Requirement
Search the material below for the word "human". Copy every line that has it.

Supplied data
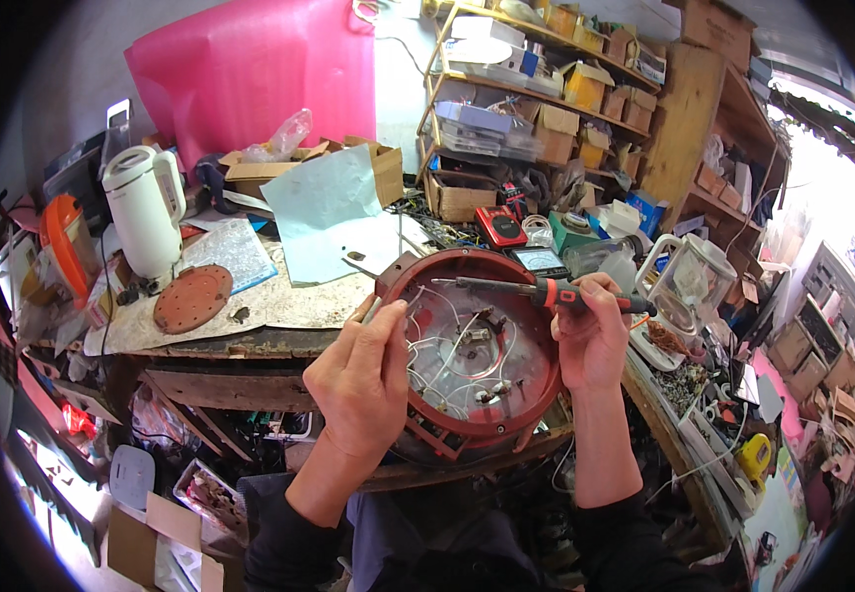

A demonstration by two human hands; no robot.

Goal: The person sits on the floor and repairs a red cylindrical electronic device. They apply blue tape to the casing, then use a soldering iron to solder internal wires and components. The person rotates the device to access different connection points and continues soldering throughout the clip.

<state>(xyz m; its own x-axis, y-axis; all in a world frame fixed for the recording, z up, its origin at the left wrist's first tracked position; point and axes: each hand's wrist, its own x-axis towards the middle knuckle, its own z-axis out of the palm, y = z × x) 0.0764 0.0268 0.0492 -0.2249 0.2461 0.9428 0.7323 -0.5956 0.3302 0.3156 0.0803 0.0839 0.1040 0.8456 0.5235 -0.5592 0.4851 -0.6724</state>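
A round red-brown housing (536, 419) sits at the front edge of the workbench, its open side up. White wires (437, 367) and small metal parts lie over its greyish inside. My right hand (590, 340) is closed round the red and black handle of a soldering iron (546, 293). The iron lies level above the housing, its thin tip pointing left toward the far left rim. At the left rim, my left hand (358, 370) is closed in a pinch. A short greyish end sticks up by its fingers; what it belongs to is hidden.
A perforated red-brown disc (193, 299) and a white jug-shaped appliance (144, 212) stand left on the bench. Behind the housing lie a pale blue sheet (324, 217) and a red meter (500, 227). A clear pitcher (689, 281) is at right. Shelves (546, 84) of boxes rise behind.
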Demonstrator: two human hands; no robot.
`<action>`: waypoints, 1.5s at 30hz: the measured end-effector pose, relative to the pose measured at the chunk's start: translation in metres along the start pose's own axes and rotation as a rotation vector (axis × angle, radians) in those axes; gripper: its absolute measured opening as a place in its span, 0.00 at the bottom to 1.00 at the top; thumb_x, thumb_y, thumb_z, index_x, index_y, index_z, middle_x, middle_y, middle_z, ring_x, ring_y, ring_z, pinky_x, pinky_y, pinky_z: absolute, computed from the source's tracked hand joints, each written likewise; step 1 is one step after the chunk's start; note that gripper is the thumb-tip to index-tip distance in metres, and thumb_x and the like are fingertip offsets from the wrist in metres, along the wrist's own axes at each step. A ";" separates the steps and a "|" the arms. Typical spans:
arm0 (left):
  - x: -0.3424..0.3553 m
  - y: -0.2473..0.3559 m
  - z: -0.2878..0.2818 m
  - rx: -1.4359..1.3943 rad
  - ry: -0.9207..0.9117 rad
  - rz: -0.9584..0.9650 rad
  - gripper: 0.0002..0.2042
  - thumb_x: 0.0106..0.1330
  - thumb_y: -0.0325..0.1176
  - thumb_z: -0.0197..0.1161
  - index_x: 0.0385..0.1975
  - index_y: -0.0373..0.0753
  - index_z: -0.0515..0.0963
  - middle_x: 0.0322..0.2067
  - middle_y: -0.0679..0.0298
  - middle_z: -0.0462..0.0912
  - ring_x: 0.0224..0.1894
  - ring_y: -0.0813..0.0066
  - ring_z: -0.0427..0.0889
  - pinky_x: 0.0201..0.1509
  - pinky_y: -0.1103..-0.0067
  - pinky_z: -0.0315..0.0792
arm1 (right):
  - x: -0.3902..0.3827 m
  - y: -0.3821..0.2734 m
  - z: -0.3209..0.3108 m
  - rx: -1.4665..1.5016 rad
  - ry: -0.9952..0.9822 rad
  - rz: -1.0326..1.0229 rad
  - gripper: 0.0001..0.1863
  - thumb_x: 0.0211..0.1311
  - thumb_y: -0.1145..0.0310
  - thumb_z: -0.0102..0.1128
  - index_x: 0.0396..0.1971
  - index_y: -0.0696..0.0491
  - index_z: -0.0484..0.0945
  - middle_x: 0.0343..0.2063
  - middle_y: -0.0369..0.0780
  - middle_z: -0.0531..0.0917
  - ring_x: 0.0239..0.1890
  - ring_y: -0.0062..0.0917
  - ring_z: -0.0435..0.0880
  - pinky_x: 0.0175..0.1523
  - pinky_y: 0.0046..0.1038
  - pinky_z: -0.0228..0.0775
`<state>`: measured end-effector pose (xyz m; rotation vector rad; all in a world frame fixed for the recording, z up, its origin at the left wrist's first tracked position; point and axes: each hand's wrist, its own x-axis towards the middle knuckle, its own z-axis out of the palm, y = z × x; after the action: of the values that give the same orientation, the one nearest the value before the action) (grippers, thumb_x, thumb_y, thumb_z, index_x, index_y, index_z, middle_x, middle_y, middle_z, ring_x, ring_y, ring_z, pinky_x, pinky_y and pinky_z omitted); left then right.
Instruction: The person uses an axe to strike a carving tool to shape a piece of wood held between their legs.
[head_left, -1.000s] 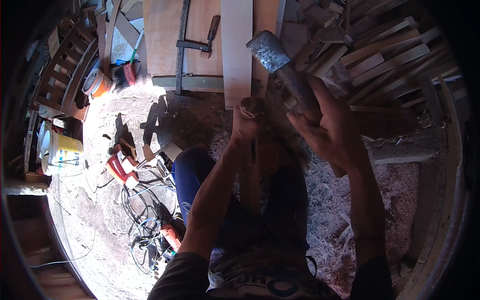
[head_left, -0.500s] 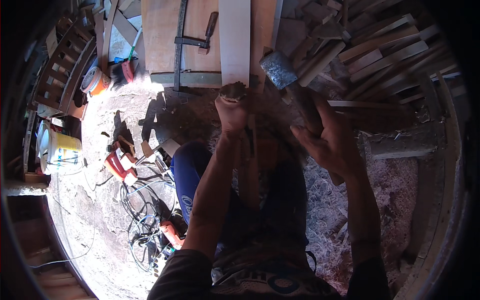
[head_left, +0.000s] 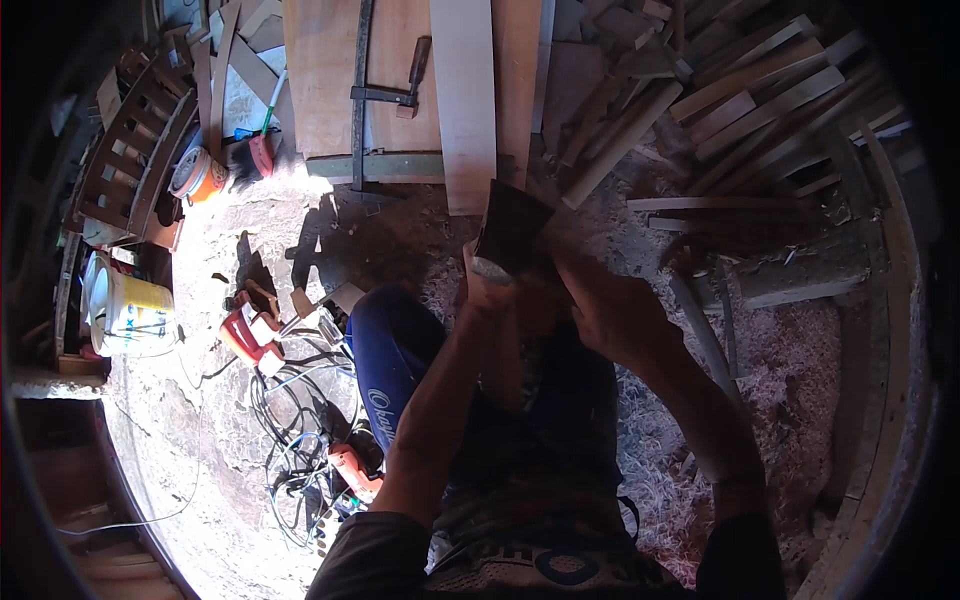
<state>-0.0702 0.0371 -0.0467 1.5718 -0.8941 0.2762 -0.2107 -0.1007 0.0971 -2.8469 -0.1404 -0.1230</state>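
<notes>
- The pale plank point(head_left: 463, 110) runs from the top edge of the view down toward the person, its near end overhanging the front edge of the broad wooden board point(head_left: 325, 80) it lies on.
- A long bar clamp point(head_left: 360, 95) lies over the board just left of the plank; its wooden handle sits near the plank's left edge.
- To the right, a heap of loose wooden slats point(head_left: 760, 90) crowds close to the plank, leaving little room on that side.
- Below the board's edge the ground is open, covered with wood shavings point(head_left: 800, 340); the person's blue-clad knee point(head_left: 390, 350) stands just left of the hands.
- Further left lie a red power tool point(head_left: 245, 330), tangled cables point(head_left: 300, 440), a yellow and white bucket point(head_left: 130, 310) and an orange tin point(head_left: 195, 175), all well apart from the hands.
- The left hand point(head_left: 490, 290) is closed around something small just below the plank's near end; what it pinches is too dark to tell.
- The right hand point(head_left: 610, 315) grips the handle of a hammer point(head_left: 510, 230), fingers clenched; the hammer's dark head sits at the plank's near end, directly above the left hand.
</notes>
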 end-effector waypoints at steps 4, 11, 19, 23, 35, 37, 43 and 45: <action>0.009 -0.036 0.013 -0.725 0.141 -0.426 0.12 0.57 0.32 0.67 0.40 0.38 0.83 0.35 0.63 0.87 0.37 0.70 0.86 0.42 0.72 0.80 | 0.002 -0.008 -0.012 0.094 0.060 -0.028 0.35 0.57 0.73 0.62 0.66 0.51 0.62 0.44 0.49 0.82 0.40 0.44 0.86 0.39 0.41 0.82; 0.031 -0.051 0.007 -0.303 0.145 -0.412 0.11 0.56 0.26 0.68 0.39 0.35 0.83 0.34 0.64 0.86 0.37 0.76 0.84 0.41 0.77 0.78 | 0.051 -0.031 -0.072 0.227 0.276 -0.042 0.29 0.64 0.70 0.61 0.65 0.55 0.65 0.45 0.55 0.82 0.46 0.51 0.84 0.48 0.40 0.78; 0.030 0.010 0.007 -0.390 0.194 -0.357 0.12 0.51 0.30 0.73 0.35 0.35 0.82 0.33 0.65 0.86 0.35 0.78 0.84 0.41 0.77 0.78 | 0.026 -0.024 -0.041 0.467 0.310 -0.041 0.29 0.63 0.71 0.61 0.64 0.54 0.64 0.45 0.52 0.82 0.43 0.47 0.86 0.45 0.39 0.79; 0.012 0.009 0.015 -0.347 0.218 -0.285 0.16 0.48 0.34 0.76 0.35 0.35 0.82 0.33 0.64 0.86 0.36 0.77 0.85 0.42 0.76 0.78 | 0.016 -0.014 -0.022 0.400 0.267 -0.036 0.30 0.64 0.71 0.62 0.65 0.56 0.65 0.44 0.51 0.84 0.47 0.39 0.87 0.49 0.33 0.77; 0.036 -0.017 0.007 -0.286 0.176 -0.353 0.09 0.60 0.28 0.65 0.38 0.33 0.81 0.38 0.65 0.86 0.39 0.78 0.83 0.43 0.77 0.78 | 0.040 -0.032 -0.063 0.208 0.278 -0.037 0.30 0.64 0.72 0.60 0.66 0.55 0.62 0.42 0.55 0.83 0.44 0.52 0.84 0.45 0.43 0.79; 0.039 -0.012 0.014 -0.315 0.173 -0.307 0.09 0.60 0.27 0.64 0.39 0.33 0.81 0.37 0.65 0.86 0.39 0.78 0.83 0.42 0.78 0.77 | 0.042 -0.006 -0.025 0.058 0.066 0.021 0.32 0.62 0.72 0.61 0.66 0.55 0.61 0.40 0.56 0.83 0.43 0.54 0.83 0.44 0.45 0.78; 0.070 -0.028 -0.001 -0.369 0.060 -0.162 0.08 0.59 0.26 0.65 0.37 0.34 0.82 0.35 0.66 0.86 0.37 0.81 0.83 0.39 0.79 0.77 | 0.052 0.005 -0.032 0.251 0.011 0.041 0.30 0.59 0.73 0.62 0.61 0.53 0.65 0.36 0.55 0.82 0.39 0.51 0.85 0.42 0.44 0.78; 0.066 -0.035 0.004 -0.509 0.139 -0.497 0.06 0.60 0.29 0.68 0.34 0.34 0.83 0.30 0.68 0.87 0.34 0.80 0.82 0.39 0.79 0.76 | 0.058 -0.011 -0.066 0.358 0.103 0.036 0.28 0.59 0.72 0.63 0.60 0.52 0.66 0.35 0.54 0.83 0.37 0.48 0.86 0.41 0.42 0.79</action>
<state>-0.0035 0.0071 -0.0317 1.2264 -0.3974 -0.1859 -0.1589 -0.1041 0.1694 -2.4794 -0.0796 -0.2131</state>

Response area
A demonstration by two human hands; no robot.
Demonstrator: two human hands; no robot.

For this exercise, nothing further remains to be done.